__Directions__.
Scan the listing for "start" and copy out each line that has it.

-- Opening Marker --

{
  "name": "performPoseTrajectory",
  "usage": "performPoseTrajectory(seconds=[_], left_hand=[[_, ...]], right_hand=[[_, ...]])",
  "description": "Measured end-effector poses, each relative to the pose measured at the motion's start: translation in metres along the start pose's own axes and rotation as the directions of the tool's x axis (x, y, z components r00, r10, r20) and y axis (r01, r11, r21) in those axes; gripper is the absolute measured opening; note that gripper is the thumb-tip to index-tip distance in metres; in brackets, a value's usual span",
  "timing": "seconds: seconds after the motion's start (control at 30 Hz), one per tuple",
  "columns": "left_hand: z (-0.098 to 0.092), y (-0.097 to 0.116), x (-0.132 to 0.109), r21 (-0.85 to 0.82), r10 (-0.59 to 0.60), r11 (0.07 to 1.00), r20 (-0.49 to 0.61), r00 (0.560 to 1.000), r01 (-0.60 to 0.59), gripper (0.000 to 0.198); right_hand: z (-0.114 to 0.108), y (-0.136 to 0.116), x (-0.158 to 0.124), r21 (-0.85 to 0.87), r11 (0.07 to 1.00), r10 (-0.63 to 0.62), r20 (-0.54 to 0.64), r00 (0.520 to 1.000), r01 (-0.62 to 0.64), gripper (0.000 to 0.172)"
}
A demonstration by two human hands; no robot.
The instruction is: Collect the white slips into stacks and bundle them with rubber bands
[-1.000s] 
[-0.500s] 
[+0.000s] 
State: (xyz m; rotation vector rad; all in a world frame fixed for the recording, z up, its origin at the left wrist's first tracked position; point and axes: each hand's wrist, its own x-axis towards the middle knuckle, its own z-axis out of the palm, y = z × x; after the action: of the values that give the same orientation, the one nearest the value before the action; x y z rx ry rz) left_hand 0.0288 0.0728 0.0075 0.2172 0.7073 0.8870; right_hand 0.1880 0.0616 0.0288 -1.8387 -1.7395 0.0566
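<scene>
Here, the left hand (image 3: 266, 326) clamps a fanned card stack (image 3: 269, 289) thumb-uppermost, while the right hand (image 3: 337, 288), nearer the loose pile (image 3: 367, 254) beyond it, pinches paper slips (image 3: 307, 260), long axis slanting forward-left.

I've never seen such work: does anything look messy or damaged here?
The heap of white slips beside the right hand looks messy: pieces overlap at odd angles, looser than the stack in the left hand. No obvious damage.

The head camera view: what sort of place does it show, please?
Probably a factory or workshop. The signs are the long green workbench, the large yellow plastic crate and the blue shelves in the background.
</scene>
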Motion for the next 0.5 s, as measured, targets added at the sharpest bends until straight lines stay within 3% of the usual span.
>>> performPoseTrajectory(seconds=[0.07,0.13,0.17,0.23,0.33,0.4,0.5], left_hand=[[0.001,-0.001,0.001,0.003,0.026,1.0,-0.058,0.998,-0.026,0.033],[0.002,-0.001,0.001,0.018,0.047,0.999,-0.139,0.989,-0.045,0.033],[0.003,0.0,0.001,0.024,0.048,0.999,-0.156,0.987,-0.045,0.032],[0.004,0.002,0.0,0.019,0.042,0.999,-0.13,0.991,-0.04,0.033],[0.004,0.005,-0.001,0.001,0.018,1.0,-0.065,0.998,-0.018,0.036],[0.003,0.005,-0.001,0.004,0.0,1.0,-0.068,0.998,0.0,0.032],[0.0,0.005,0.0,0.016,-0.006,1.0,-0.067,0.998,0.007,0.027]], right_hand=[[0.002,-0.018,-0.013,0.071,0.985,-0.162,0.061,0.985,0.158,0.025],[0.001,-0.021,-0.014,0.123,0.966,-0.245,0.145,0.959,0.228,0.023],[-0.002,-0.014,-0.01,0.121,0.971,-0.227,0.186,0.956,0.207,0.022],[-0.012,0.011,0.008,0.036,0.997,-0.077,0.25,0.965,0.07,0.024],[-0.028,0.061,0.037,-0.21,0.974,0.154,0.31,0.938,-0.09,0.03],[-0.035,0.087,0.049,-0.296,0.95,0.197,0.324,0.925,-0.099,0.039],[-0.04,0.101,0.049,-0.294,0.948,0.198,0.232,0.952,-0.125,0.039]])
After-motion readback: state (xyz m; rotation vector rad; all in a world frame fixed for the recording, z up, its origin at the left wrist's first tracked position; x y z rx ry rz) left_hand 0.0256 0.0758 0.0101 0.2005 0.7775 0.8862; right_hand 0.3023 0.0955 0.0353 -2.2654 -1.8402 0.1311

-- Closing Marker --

__Output__.
  "description": "Measured end-effector poses, each relative to the pose measured at the motion's start: translation in metres along the start pose's own axes and rotation as the directions of the tool's x axis (x, y, z components r00, r10, r20) and y axis (r01, r11, r21) in those axes; gripper is the absolute measured opening; note that gripper is the thumb-tip to index-tip distance in metres; in brackets, a value's usual span",
  "timing": "seconds: seconds after the motion's start (control at 30 Hz), one per tuple",

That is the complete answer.